Work instruction
With the images removed, write out each record exactly as given.

═════ Data supplied ═════

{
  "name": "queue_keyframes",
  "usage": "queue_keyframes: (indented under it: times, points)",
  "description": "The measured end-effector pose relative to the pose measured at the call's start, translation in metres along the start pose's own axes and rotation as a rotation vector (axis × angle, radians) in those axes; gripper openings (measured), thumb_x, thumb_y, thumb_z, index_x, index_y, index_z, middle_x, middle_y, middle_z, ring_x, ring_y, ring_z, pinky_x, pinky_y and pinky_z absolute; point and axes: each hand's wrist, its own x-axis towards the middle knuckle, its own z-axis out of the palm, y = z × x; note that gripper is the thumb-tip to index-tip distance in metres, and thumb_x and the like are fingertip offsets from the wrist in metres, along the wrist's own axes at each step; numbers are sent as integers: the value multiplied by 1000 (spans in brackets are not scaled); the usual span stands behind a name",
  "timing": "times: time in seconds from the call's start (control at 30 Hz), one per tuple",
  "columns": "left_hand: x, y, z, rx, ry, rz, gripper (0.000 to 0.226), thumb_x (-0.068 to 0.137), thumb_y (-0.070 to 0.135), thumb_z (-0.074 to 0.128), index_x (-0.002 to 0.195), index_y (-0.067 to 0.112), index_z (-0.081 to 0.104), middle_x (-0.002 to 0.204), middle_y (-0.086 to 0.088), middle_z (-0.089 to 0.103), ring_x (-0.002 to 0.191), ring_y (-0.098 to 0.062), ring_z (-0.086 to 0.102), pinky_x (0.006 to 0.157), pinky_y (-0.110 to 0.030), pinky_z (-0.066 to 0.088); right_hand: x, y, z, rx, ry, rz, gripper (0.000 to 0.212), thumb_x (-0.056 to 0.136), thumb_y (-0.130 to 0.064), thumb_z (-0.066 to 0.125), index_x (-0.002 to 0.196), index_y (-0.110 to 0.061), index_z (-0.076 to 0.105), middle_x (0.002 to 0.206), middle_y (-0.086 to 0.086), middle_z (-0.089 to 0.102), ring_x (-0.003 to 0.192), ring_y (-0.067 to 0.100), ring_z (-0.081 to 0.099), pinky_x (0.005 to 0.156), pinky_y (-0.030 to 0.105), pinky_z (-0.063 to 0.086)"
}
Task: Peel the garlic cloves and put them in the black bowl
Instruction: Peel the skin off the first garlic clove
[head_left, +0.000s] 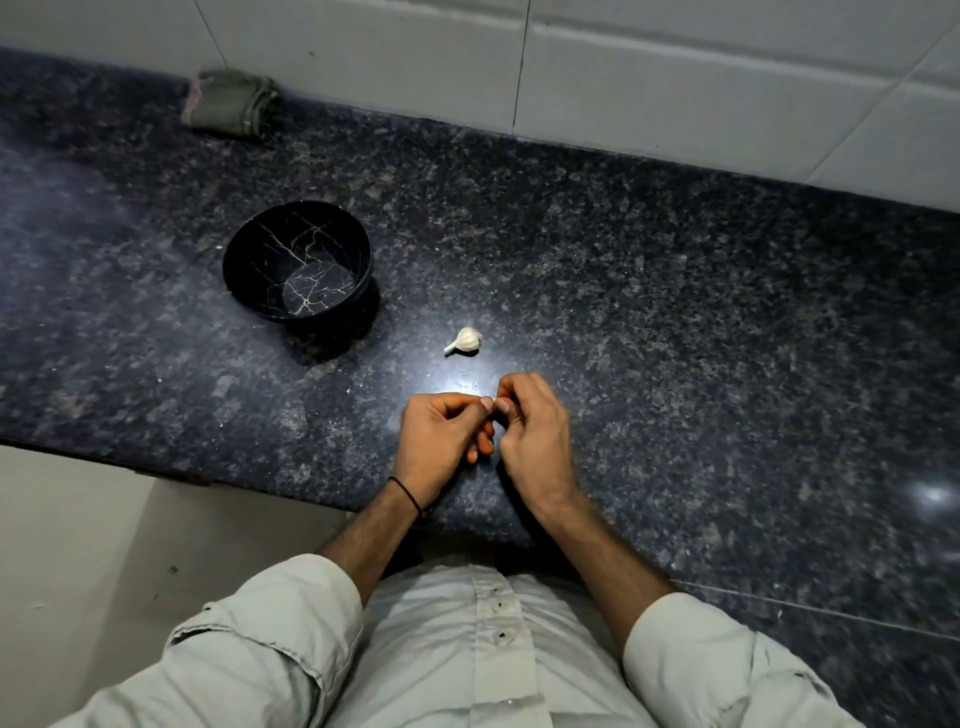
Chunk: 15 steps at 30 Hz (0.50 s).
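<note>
Your left hand (441, 436) and right hand (535, 431) meet, curled fingers pinching a tiny pale piece (497, 404), mostly hidden. The papery garlic bulb (464, 341) lies just beyond on the speckled stone desk (675, 312), near the round, gold-veined black bowl (260, 244); open desk lies rightward.

Folded green cloth (231, 104) against white tiled wall (675, 78), dark speckled granite counter (675, 312)

The left hand (444, 441) and right hand (537, 436) meet, fingers curled, thumb tips pinching a small pale bit (500, 404) between them.
</note>
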Motion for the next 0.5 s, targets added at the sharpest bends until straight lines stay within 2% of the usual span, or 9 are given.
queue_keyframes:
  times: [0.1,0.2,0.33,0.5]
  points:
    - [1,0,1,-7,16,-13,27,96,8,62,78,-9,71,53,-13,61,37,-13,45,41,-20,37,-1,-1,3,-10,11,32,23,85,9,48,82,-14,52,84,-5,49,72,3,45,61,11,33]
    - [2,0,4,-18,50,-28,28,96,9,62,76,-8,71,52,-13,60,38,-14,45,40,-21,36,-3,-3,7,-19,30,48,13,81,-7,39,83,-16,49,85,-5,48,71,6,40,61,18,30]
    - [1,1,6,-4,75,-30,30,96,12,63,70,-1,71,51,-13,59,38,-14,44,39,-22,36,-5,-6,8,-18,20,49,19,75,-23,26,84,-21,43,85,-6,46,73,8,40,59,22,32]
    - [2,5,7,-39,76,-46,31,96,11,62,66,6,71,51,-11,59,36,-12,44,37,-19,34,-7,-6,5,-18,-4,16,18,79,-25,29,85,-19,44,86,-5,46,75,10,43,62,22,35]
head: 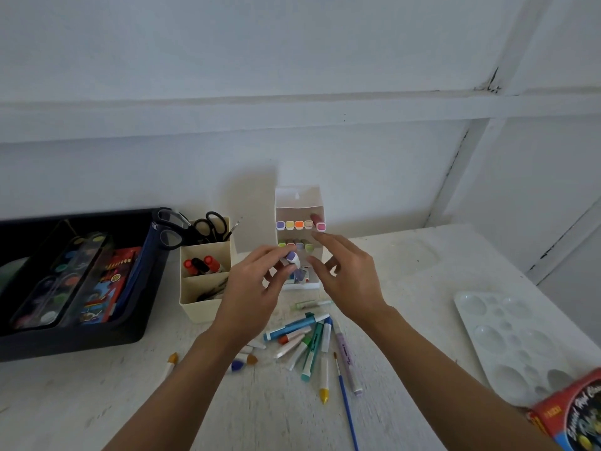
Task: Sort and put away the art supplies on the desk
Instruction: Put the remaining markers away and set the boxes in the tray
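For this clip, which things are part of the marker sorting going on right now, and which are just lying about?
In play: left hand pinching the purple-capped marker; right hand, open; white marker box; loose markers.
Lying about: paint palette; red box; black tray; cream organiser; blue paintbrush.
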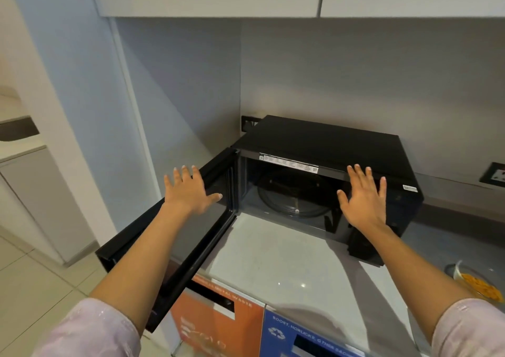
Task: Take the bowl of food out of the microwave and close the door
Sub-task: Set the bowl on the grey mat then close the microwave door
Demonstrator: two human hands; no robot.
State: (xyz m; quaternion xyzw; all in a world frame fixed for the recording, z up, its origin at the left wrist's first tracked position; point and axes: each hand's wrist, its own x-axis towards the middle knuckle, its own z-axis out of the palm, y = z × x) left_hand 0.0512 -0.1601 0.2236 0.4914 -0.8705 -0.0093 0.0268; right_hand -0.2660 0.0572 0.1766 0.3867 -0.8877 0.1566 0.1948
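Pale bench point(273, 261) carries black microwave point(328, 137), cavity empty; bowl of food point(476, 285) already out at 4 o'clock near bench edge; door point(175, 241) wide open at 8 o'clock; left hand point(188, 192) and right hand point(364, 195) spread, empty; careless door swing could shift the microwave.

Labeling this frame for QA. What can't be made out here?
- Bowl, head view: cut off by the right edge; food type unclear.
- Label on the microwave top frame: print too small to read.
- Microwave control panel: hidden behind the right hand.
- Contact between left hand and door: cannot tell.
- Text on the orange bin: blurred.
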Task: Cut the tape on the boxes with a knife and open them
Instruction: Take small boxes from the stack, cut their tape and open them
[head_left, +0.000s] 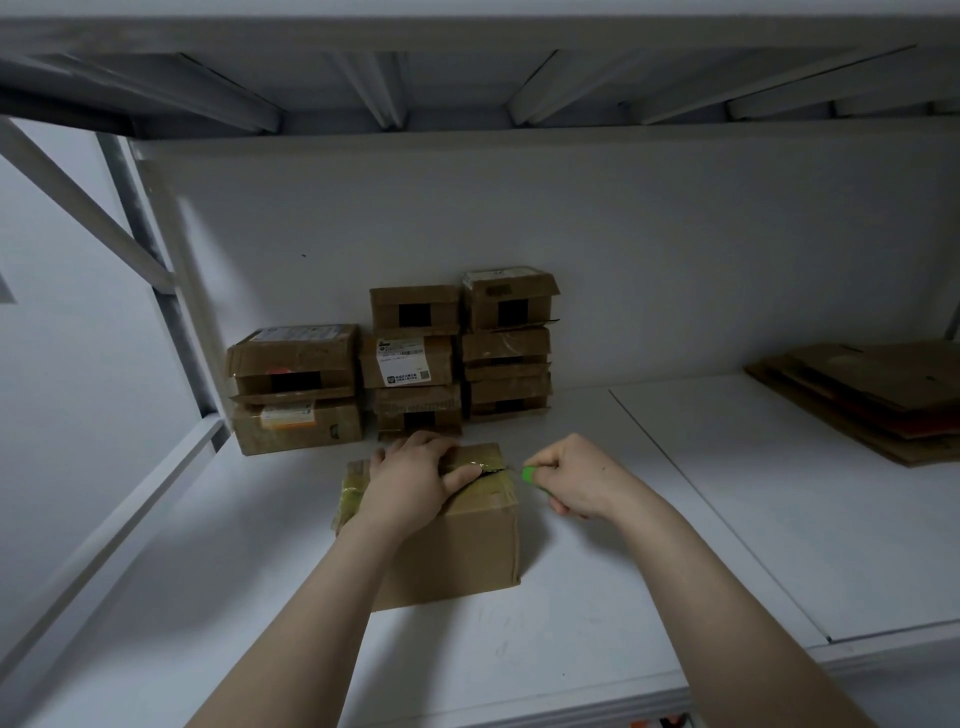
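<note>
A brown cardboard box (467, 551) sealed with shiny tape stands on the white shelf in front of me. My left hand (415, 480) lies on its top, fingers curled over the far flap and thumb along the taped seam. Just off the box's right top edge, my right hand (576, 480) grips a green-handled knife (531, 474). The knife's tip points left at the end of the seam, where a short dark slit shows in the tape. The blade itself is too small to make out.
Several taped boxes (415, 364) are stacked against the back wall behind the one I hold. Flattened cardboard (872, 395) lies at the far right of the shelf (727, 519). A metal shelf frame (156, 291) rises at the left, and another shelf hangs overhead.
</note>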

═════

Response
{
  "name": "queue_keyframes",
  "usage": "queue_keyframes: (indented under it: times, points)",
  "description": "The measured end-effector pose relative to the pose measured at the call's start, translation in metres along the start pose's own axes and rotation as a rotation vector (axis × angle, radians) in those axes; gripper openings (measured), thumb_x, thumb_y, thumb_z, index_x, index_y, index_z, middle_x, middle_y, middle_z, ring_x, ring_y, ring_z, pinky_x, pinky_y and pinky_z absolute; point and axes: each hand's wrist, its own x-axis towards the middle knuckle, its own z-axis out of the palm, y = z × x; note that gripper is the thumb-tip to index-tip distance in metres, and thumb_x and the like are fingertip offsets from the wrist in metres, along the wrist's own axes at each step; numbers are sent as integers: the value multiplied by 1000 (spans in brackets are not scaled); the usual span stands behind a name",
  "timing": "times: time in seconds from the call's start (control at 30 Hz), one per tuple",
  "columns": "left_hand: x, y, z, rx, ry, rz, gripper (0.000 to 0.226), thumb_x (-0.068 to 0.137), thumb_y (-0.070 to 0.135), thumb_z (-0.074 to 0.128), index_x (-0.002 to 0.195), index_y (-0.067 to 0.112), index_z (-0.081 to 0.104), middle_x (-0.002 to 0.204), middle_y (-0.086 to 0.088), middle_z (-0.089 to 0.103), ring_x (-0.002 to 0.191), ring_y (-0.098 to 0.062), ring_z (-0.086 to 0.102), pinky_x (0.006 to 0.157), pinky_y (-0.110 to 0.030), pinky_z (-0.066 to 0.088); right_hand: x, y, z, rx, ry, rz, gripper (0.000 to 0.212), thumb_x (-0.056 to 0.136), thumb_y (-0.130 to 0.064), thumb_z (-0.066 to 0.125), index_x (-0.002 to 0.196), index_y (-0.110 to 0.061), index_z (-0.076 to 0.105), middle_x (0.002 to 0.206), middle_y (-0.086 to 0.086), middle_z (-0.089 to 0.102), ring_x (-0.003 to 0.192), ring_y (-0.067 to 0.100), ring_z (-0.081 to 0.099), pinky_x (0.005 to 0.156), pinky_y (-0.030 to 0.105), pinky_z (-0.063 to 0.086)"
}
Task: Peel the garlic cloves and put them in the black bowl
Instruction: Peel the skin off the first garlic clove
[head_left, +0.000s] 
Chunk: 15 steps at 30 Hz (0.50 s).
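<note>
Your left hand (441, 436) and right hand (535, 431) meet, curled fingers pinching a tiny pale piece (497, 404), mostly hidden. The papery garlic bulb (464, 341) lies just beyond on the speckled stone desk (675, 312), near the round, gold-veined black bowl (260, 244); open desk lies rightward.

Folded green cloth (231, 104) against white tiled wall (675, 78), dark speckled granite counter (675, 312)

The left hand (444, 441) and right hand (537, 436) meet, fingers curled, thumb tips pinching a small pale bit (500, 404) between them.
</note>
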Motion for the next 0.5 s, targets added at the sharpest bends until straight lines stay within 2% of the usual span, or 9 are given.
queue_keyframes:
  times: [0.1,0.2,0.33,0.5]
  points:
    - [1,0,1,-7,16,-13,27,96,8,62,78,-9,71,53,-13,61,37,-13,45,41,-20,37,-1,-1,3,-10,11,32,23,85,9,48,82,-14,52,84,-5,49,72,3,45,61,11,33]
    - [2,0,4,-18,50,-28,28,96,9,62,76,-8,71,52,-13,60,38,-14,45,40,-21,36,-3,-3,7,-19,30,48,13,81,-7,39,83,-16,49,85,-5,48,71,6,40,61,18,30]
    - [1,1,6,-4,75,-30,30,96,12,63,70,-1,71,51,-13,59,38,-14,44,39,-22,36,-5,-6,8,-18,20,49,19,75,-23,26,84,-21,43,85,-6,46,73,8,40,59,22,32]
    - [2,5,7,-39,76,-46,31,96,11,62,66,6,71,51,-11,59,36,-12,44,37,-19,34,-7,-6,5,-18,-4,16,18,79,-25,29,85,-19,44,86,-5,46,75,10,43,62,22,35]
head: 
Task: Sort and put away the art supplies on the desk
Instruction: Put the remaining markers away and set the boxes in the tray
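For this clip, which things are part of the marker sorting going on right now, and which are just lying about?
In play: left hand pinching the purple-capped marker; right hand, open; white marker box; loose markers.
Lying about: paint palette; red box; black tray; cream organiser; blue paintbrush.
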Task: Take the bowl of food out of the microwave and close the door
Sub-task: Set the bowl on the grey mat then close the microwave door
Demonstrator: two human hands; no robot.
State: (xyz m; quaternion xyzw; all in a world frame fixed for the recording, z up, its origin at the left wrist's first tracked position; point and axes: each hand's wrist, its own x-axis towards the middle knuckle, its own z-axis out of the palm, y = z × x) left_hand 0.0512 -0.1601 0.2236 0.4914 -0.8705 -0.0093 0.0268; right_hand -0.2660 0.0572 0.1766 0.3867 -0.8877 0.1566 0.1948
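Pale bench point(273, 261) carries black microwave point(328, 137), cavity empty; bowl of food point(476, 285) already out at 4 o'clock near bench edge; door point(175, 241) wide open at 8 o'clock; left hand point(188, 192) and right hand point(364, 195) spread, empty; careless door swing could shift the microwave.

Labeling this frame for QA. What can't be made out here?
- Bowl, head view: cut off by the right edge; food type unclear.
- Label on the microwave top frame: print too small to read.
- Microwave control panel: hidden behind the right hand.
- Contact between left hand and door: cannot tell.
- Text on the orange bin: blurred.
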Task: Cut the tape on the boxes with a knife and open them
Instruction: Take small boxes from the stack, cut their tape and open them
[head_left, +0.000s] 
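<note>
A brown cardboard box (467, 551) sealed with shiny tape stands on the white shelf in front of me. My left hand (415, 480) lies on its top, fingers curled over the far flap and thumb along the taped seam. Just off the box's right top edge, my right hand (576, 480) grips a green-handled knife (531, 474). The knife's tip points left at the end of the seam, where a short dark slit shows in the tape. The blade itself is too small to make out.
Several taped boxes (415, 364) are stacked against the back wall behind the one I hold. Flattened cardboard (872, 395) lies at the far right of the shelf (727, 519). A metal shelf frame (156, 291) rises at the left, and another shelf hangs overhead.
</note>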

This concludes the response to the exercise.